[TASK MATERIAL — start]

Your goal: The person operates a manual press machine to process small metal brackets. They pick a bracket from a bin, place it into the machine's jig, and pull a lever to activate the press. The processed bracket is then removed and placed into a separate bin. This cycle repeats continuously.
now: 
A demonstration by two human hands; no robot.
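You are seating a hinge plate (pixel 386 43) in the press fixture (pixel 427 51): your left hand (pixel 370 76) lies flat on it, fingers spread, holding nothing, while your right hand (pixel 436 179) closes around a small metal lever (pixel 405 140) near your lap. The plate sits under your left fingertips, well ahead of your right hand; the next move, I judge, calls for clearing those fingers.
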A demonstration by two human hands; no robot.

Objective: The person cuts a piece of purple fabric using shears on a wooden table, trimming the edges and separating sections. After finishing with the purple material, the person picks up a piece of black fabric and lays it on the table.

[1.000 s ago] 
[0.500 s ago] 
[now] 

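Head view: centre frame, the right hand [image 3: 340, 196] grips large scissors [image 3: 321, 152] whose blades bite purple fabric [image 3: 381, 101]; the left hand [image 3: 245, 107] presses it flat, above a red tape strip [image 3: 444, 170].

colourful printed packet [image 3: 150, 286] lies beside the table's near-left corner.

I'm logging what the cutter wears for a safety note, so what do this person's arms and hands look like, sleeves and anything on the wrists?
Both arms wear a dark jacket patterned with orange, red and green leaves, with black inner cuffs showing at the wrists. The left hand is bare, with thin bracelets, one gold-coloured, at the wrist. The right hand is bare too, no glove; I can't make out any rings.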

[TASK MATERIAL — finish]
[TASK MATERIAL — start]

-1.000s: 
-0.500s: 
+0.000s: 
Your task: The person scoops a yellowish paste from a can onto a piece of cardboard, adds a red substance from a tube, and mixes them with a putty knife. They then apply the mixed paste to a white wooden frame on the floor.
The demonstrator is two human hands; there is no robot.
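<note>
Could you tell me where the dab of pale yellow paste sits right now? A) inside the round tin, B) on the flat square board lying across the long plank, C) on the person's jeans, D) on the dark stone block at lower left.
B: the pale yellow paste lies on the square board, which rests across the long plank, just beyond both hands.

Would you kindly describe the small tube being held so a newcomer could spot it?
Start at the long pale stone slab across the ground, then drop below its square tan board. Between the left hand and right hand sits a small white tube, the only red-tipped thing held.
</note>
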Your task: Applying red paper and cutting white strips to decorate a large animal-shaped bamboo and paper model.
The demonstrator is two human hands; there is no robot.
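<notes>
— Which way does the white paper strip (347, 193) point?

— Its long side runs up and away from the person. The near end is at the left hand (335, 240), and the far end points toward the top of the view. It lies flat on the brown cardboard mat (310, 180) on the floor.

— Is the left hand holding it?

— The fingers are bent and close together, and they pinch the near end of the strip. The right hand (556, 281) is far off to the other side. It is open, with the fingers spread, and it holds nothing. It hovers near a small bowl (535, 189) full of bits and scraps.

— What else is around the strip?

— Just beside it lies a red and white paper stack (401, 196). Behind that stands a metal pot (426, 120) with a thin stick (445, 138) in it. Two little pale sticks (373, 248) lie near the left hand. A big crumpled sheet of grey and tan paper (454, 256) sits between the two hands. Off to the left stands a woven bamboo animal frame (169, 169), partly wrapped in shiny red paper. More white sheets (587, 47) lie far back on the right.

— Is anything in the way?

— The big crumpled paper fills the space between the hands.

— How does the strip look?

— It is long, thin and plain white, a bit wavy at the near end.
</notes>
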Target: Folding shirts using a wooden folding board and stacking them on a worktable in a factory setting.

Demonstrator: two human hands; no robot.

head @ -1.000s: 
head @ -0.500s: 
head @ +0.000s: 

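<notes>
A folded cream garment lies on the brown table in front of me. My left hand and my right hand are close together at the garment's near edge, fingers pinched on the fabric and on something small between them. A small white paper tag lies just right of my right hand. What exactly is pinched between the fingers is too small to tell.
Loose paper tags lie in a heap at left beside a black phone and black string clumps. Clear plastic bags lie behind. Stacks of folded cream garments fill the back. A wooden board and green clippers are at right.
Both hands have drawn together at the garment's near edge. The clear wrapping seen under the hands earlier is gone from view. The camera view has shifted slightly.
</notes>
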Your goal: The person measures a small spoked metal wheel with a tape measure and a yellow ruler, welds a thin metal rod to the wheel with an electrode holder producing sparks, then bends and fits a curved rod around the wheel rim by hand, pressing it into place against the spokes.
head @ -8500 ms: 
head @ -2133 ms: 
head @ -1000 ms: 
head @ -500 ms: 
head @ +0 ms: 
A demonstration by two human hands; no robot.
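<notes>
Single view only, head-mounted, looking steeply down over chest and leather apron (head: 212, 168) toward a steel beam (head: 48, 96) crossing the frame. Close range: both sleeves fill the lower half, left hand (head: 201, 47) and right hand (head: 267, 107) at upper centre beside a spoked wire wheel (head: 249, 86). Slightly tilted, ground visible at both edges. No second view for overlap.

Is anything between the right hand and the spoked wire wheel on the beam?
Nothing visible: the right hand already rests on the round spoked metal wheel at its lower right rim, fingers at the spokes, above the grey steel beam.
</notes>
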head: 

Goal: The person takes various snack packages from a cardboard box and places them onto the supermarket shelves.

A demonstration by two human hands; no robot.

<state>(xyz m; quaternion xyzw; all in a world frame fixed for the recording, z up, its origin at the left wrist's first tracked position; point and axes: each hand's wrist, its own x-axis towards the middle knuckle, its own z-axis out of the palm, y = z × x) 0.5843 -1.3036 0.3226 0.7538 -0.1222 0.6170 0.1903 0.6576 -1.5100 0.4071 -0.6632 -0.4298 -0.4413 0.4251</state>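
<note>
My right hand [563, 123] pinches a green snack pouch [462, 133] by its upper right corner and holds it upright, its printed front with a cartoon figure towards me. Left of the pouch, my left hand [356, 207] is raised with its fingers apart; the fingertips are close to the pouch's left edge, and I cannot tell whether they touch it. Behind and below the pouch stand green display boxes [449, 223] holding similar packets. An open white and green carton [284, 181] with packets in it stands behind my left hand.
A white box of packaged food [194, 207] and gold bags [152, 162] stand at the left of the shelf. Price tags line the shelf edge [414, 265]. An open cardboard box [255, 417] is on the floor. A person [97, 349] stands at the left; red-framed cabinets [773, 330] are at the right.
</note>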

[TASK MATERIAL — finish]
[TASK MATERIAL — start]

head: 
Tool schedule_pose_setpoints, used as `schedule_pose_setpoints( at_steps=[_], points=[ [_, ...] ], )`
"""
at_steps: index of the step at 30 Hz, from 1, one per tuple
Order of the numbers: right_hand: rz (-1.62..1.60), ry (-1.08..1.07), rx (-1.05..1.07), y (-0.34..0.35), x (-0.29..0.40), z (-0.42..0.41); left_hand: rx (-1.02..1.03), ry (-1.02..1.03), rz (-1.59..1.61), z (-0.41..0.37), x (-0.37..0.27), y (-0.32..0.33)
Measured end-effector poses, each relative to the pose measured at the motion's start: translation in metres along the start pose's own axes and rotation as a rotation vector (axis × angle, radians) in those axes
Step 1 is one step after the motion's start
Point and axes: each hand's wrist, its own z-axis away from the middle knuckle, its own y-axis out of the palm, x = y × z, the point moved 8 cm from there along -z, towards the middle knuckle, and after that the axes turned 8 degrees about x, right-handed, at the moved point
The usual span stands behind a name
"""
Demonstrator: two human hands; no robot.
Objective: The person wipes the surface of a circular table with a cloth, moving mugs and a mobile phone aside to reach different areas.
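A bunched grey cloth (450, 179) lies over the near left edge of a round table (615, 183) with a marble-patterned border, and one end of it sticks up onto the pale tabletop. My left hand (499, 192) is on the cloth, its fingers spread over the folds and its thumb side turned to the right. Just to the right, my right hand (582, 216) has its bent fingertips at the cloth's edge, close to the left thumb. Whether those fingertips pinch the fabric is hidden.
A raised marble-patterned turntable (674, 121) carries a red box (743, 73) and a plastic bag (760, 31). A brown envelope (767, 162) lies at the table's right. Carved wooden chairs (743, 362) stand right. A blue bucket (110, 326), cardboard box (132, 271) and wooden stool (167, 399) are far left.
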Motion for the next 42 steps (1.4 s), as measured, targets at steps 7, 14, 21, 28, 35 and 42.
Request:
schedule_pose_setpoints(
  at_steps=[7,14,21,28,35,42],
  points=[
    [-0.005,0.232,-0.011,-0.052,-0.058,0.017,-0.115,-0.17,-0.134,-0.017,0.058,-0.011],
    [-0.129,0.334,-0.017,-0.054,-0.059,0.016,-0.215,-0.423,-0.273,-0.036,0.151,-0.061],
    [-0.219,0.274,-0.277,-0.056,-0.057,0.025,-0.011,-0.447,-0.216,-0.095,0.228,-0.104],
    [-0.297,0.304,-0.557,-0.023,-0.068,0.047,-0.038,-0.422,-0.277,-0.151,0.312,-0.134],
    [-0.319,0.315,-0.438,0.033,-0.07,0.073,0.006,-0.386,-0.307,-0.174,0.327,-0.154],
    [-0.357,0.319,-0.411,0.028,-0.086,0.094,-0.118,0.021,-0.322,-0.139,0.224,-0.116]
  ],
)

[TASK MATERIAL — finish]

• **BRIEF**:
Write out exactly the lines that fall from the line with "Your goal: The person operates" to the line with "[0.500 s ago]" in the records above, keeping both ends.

• **THE ANSWER**:
Your goal: The person operates a manual press machine to process small metal brackets. They pick a bracket from a bin, place it into the machine's jig, and pull a lever to activate the press. The processed bracket is then removed and placed into a separate bin. This cycle repeats continuously.
now: 
A demonstration by two human hands; no robot.
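You are seating a hinge plate (pixel 386 43) in the press fixture (pixel 427 51): your left hand (pixel 370 76) lies flat on it, fingers spread, holding nothing, while your right hand (pixel 436 179) closes around a small metal lever (pixel 405 140) near your lap. The plate sits under your left fingertips, well ahead of your right hand; the next move, I judge, calls for clearing those fingers.
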A demonstration by two human hands; no robot.

Objective: The person cuts a piece of purple fabric using shears on a wooden table, trimming the edges and separating sections. After finishing with the purple material, the person picks up a piece of black fabric and lays it on the table.

[1.000 s ago] 
[0.500 s ago] 

No more output is required.